Сердце колотится, грозясь оглушить. Она не понимает, что происходит, почему он это говорит. Замолкает, видит: Ден на грани. До взрыва остаётся один щелчок зажигалки, провода уже накалены.
Делает шумной вдох через рот, силясь подавить панику. Не выходит. Она верила, что всё у них наладится, смогут, преодолеют проблемы внешние и внутренние. Что такого он мог выяснить, раз то вмиг сгубило недавнее тепло?
Она лелеет надежду на лучшее, пока они добираются до дома. Ден тронулся умом, если решил доехать за полчаса или угробить их к чертям собачьим. Он давит газ в пол, стрелка на спидометре стремится к ста шестидесяти. Ника суматошно хватается за ремень безопасности, позабыв о том, что застегнула его ещё в самом начале. У неё в горле образуется ком, растёт, пока не появляется тошнота от нахлынувших нервов.

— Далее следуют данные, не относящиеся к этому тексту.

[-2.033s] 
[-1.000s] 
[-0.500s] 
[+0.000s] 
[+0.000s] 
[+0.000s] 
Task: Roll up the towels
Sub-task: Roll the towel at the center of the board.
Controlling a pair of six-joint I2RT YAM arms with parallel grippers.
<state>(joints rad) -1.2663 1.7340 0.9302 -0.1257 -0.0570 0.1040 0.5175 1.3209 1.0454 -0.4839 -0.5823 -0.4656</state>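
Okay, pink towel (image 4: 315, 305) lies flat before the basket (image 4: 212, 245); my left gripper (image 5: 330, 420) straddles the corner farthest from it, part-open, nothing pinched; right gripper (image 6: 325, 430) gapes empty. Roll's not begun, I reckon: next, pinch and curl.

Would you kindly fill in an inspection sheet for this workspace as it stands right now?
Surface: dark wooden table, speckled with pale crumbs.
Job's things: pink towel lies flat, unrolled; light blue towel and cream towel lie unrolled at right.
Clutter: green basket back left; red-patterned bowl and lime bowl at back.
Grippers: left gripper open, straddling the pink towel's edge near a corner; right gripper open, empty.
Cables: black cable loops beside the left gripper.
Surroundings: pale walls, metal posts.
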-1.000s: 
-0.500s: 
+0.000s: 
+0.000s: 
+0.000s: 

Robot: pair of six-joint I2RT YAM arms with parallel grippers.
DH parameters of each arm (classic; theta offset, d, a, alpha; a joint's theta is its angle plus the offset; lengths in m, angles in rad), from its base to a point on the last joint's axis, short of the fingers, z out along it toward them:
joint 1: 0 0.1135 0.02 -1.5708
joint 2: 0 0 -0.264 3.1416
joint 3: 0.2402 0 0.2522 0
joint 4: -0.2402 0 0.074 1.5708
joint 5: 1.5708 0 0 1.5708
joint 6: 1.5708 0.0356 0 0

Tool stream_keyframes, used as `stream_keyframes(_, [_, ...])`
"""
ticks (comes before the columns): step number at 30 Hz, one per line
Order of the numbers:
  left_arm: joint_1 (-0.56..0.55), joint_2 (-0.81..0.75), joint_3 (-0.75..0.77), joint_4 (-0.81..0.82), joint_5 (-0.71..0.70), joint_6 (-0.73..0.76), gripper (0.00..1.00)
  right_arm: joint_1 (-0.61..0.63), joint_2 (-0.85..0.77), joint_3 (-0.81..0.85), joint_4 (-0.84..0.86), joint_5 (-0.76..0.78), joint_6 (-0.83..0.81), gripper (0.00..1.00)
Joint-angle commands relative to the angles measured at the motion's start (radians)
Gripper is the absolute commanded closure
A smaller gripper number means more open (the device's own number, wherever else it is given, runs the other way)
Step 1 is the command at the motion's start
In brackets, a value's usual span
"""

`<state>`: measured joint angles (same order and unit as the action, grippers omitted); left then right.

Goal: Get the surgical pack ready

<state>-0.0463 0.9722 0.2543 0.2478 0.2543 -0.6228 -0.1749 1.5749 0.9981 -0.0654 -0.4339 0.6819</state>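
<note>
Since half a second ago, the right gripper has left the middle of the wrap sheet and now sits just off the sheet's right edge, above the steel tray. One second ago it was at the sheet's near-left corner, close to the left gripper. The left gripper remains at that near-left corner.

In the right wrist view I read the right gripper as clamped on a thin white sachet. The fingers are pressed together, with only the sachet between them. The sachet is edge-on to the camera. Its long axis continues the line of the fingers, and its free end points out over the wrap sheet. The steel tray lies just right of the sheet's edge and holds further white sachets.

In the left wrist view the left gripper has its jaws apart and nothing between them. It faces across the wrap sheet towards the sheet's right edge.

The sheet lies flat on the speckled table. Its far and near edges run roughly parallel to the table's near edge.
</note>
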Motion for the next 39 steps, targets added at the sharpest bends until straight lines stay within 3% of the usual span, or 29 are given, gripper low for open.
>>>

Когда подъезжают к ограде, он резко даёт по тормозам, раздаётся громкий визг, от которого звенит в ушах. Дышит медленно, глубоко, закрыв веки. Она выходит первой, боясь оставаться с ним наедине в таком состоянии. Останавливается у входной двери, переминается с ноги на ногу и садится на ступеньку. Внутрь всё равно без ключа не попадёт.
Он приближается спустя минут сорок. Остывший, похожий на каменное изваяние. Бросает на неё короткий взгляд, от которого разом дохнут её мотыльки, их крылья обмерзают, не могут поддерживать полёт.
— Даю тебе четверть часа. Собирай вещи и уходи, — говорит спокойно, точно давно спланировал. Точно не было у них ничего. Ни поцелуев, ни стонов, ни нежных объятий.
Глаза увлажняются, но она не станет реветь. Не тогда, когда неясно, из-за чего он переменился. Поднимается, стараясь успокоить близостью, ласковым голосом, да хоть чем, но он отстраняется, отбивая её протянутую руку.
— Объясни, — собираясь с духом, шипит она, терпя давящее ощущение в глотке. — Я имею право знать, за что ты так со мной. Что изменилось?
Он усмехается невесело, судорога проходит по лицу, кадык дёргается.
— Если скажешь ещё что-либо, клянусь, я прикажу ребятам выставить тебя с голым задом. Где мать и дочь знаешь. Убирайся, — проходит мимо, словно они незнакомцы. Нить внутри неё натягивается и рвётся, мотыльки опадают иссохшими трупами к ступням. Её знобит.
Вот и всё, вот и нет у неё ничего. Или не было никогда. Он позволил находиться рядом, греться от его горячего тела, тёмной души. Захотел — приласкал, захотел — выбросил. Не лгал, когда заявлял, что тоже монстр. Монстр, как все они. И таковым его делал вовсе не вирус. Таковым он сам себя слепил.